Hersh and Malina thought it would be interesting, then, to see how clergy of various denominations compare in their political leanings — or, more specifically, in their party registrations. Party affiliation tends to reflect how people react to hot-button issues, including abortion, gay marriage and climate change.

The researchers didn’t assume that pastors can dictate how their parishioners will vote.

However, clergy do tend to be employed by churches that hold similar views. You probably won’t find a Southern Baptist preacher leading a congregation of Bernie Sanders supporters, say. If you know how the clergy vote, that could suggest how most people in their pews vote, too.

What Hersh and Malina found, they say, wasn’t unexpected, but it was certainly dramatic.

“Denominations like Reform and Conservative Jews, black churches, and Unitarian-Universalists are nearly entirely Democratic (in leadership),” Hersh and Malina write. “Pastors associated with fundamentalist Baptist churches, independent Baptist Churches, the evangelical Church network, Brethren churches and others are nearly all Republican.”

In a few groups — Seventh Day Adventists, the Orthodox Church of America and Greek Orthodox — nearly half the pastors who are registered to vote haven’t declared a party.

Among denominations prominent in Kentucky’s religious culture, those whose clergy tend to be Democrats include the African Methodist Episcopal Church, the Episcopal Church, the Presbyterian Church (U.S.A.) and the Christian Church (Disciples of Christ).

Roman Catholic priests and United Methodist pastors are fairly evenly split among Democrats, Republicans and independents.

Largely Republican: Southern Baptists — Kentucky’s largest denomination and the nation’s largest Protestant group — and ministers of the Churches of Christ.

Another finding: Denominations with Democrats as ministers are more socially progressive among their own ranks. Depending on the denomination, 20 percent to 60 percent of their ministers are women, for instance.

Forty-five percent of Reform Jewish rabbis and 57 percent of Unitarian ministers are women, to cite two examples.

Compare that with the overall population of all pastors nationwide, of whom only 16 percent are women.

And churches in majority Republican denominations are led almost entirely by men.

Another finding: There is a correlation between the political affiliations of ministers and their parishioners, but lay people aren’t blindly following their clergy’s politics.

Clergy are significantly more one-sided in their political affiliations than their congregants.

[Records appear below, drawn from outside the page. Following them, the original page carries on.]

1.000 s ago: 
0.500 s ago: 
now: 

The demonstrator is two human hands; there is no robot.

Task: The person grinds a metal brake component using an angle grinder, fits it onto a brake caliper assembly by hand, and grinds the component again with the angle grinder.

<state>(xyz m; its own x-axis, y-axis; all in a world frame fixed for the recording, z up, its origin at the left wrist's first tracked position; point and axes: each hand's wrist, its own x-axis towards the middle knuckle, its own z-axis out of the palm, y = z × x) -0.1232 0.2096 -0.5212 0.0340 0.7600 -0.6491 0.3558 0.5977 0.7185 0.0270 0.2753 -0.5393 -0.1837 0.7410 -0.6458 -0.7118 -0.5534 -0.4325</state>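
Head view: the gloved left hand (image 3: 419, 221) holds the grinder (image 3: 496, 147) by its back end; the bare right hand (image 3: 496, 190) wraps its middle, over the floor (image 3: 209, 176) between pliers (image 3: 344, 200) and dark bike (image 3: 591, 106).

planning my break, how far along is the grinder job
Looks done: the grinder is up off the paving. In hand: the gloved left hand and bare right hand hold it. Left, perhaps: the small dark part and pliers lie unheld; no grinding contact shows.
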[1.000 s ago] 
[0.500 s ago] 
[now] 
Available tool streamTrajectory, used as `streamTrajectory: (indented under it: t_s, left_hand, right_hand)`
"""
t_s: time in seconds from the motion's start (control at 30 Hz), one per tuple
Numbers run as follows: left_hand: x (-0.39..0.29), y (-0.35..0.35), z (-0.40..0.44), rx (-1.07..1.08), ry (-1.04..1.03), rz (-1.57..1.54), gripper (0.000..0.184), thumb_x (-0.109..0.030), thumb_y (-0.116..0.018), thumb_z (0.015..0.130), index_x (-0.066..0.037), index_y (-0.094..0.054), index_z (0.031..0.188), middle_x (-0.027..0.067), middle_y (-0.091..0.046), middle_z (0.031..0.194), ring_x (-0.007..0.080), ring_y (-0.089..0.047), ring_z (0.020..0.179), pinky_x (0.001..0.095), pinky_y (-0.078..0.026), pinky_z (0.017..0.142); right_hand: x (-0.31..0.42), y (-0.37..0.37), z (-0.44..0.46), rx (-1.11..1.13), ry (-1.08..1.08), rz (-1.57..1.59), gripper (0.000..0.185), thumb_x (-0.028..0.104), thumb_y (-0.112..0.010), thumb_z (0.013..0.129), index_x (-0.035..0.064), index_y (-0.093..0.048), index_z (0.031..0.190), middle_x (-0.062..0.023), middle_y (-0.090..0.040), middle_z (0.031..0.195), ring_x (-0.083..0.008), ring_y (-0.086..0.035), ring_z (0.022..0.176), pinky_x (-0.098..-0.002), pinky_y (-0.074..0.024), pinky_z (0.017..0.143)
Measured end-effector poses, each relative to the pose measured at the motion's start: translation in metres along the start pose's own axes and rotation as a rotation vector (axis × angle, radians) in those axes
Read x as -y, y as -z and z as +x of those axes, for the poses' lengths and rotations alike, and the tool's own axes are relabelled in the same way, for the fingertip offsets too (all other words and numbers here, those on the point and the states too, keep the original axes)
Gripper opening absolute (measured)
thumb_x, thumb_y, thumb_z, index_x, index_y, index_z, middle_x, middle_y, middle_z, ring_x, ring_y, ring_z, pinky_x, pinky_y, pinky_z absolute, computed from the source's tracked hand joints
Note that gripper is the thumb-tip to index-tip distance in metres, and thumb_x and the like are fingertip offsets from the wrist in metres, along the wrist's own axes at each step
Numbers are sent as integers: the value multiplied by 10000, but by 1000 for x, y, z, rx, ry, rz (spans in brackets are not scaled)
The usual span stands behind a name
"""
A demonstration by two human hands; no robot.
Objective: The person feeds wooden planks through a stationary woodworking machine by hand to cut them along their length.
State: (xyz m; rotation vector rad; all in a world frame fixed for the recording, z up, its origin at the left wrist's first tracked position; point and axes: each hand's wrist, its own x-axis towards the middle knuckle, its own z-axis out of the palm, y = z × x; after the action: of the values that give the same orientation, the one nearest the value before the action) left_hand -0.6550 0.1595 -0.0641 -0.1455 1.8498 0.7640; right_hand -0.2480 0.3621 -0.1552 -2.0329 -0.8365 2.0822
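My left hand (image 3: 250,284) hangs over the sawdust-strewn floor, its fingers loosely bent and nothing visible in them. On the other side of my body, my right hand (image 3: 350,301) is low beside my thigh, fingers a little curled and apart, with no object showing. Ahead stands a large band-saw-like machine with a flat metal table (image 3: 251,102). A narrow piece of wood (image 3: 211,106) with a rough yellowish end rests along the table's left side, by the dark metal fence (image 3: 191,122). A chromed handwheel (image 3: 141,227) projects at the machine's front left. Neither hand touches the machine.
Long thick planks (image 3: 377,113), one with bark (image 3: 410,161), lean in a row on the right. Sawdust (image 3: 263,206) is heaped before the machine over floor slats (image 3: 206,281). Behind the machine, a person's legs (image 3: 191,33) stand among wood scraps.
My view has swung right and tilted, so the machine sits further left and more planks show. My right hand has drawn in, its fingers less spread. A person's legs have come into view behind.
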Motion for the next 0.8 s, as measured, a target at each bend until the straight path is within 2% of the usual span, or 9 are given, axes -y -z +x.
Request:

In one Lutheran denomination, for instance, 73 percent of the ministers are Democrats, but only 46 percent of the laity are.

That sort of variance is typical in Republican-led groups, too, where a startlingly large minority of Democrats occupy the pews.

That could suggest that even if a pastor beats a political tambourine on Sunday mornings, a great many parishioners will just ignore the clatter. (Or it could suggest that most ministers don’t declare their politics from their pulpits at all.)

A previous study by other scholars found that fewer than 20 percent of churchgoers chose their congregation for its political or social views.

“More than twice as many claim that the style of worship or the preferences of their spouse were important to their decision,” Hersh and Malina said.

Stated another way, 80 percent of worshipers don’t care how their clergy want them to vote or what their denomination believes about some political issue. They’ll follow their own spirits.

That might be discouraging news for ministers who hope to embark on political crusades. But it’s good news for curmudgeons like me who want to see church and state remain as separate as possible.